Institute on the Biology of Aging and Metabolism, University of Minnesota, Minneapolis, MN 55455, USA; Department of Genetics, Cell Biology and Development, University of Minnesota, Minneapolis, MN 55455, USA.
Institute on the Biology of Aging and Metabolism, University of Minnesota, Minneapolis, MN 55455, USA; Department of Genetics, Cell Biology and Development, University of Minnesota, Minneapolis, MN 55455, USA; Bioinformatics and Computational Biology Program, University of Minnesota, Minneapolis, MN 55455, USA.
Mutat Res Rev Mutat Res. 2023 Jan-Jun;791:108457. doi: 10.1016/j.mrrev.2023.108457. Epub 2023 Mar 23.
Genetic variations are one of the major causes of phenotypic variations between human individuals. Although beneficial as being the substrate of evolution, germline mutations may cause diseases, including Mendelian diseases and complex diseases such as diabetes and heart diseases. Mutations occurring in somatic cells are a main cause of cancer and likely cause age-related phenotypes and other age-related diseases. Because of the high abundance of genetic variations in the human genome, i.e., millions of germline variations per human subject and thousands of additional somatic mutations per cell, it is technically challenging to experimentally verify the function of every possible mutation and their interactions. Significant progress has been made to solve this problem using computational approaches, especially machine learning (ML). Here, we review the progress and achievements made in recent years in this field of research. We classify the computational models in two ways: one according to their prediction goals including protein structural alterations, gene expression changes, and disease risks, and the other according to their methodologies, including non-machine learning methods, classical machine learning methods, and deep neural network methods. For models in each category, we discuss their architecture, prediction accuracy, and potential limitations. This review provides new insights into the applications and future directions of computational approaches in understanding the role of mutations in aging and disease.

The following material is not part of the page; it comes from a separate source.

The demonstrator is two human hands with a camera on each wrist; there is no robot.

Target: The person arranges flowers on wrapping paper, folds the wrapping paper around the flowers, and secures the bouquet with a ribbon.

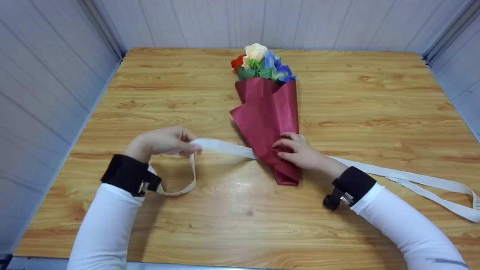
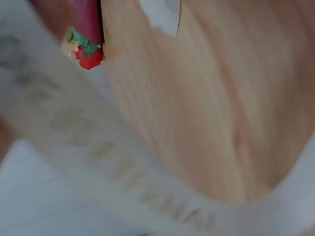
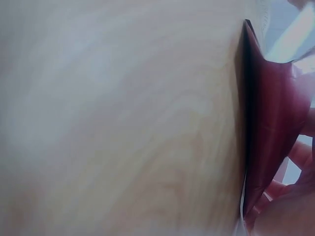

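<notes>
A bouquet of artificial-looking flowers, white, red and blue, lies on the table in dark red wrapping paper. My left hand pinches a white ribbon to the left of the bouquet, lifting that stretch off the table. The ribbon passes beneath the wrap and comes out on the right. With fingers spread, my right hand presses on the lower part of the wrap; the right wrist view shows its fingers against the paper. Blurred lettering marks the ribbon in the left wrist view.
The wood-grain table is bounded by pale panel walls at the back and sides. A long folded length of ribbon trails to the table's right side. A hanging ribbon loop lies beside the left wrist.
</notes>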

遗传变异是人类个体之间表型变异的主要原因之一。虽然作为进化的基础是有益的,但种系突变可能导致疾病,包括孟德尔疾病和糖尿病、心脏病等复杂疾病。体细胞中的突变是癌症的主要原因,并可能导致与年龄相关的表型和其他与年龄相关的疾病。由于人类基因组中遗传变异的高度丰富性,即每个人类个体有上百万种种系变异和每个细胞有数千种额外的体细胞突变,因此实验验证每个可能的突变及其相互作用的功能具有技术挑战性。利用计算方法,特别是机器学习 (ML),在解决这个问题方面取得了重大进展。在这里,我们回顾了近年来在这一研究领域取得的进展和成就。我们根据预测目标将计算模型分为两类:一类是根据其预测目标进行分类,包括蛋白质结构改变、基因表达变化和疾病风险,另一类是根据其方法学进行分类,包括非机器学习方法、经典机器学习方法和深度神经网络方法。对于每个类别的模型,我们讨论了它们的架构、预测准确性和潜在的局限性。本综述为理解突变在衰老和疾病中的作用提供了计算方法应用和未来方向的新见解。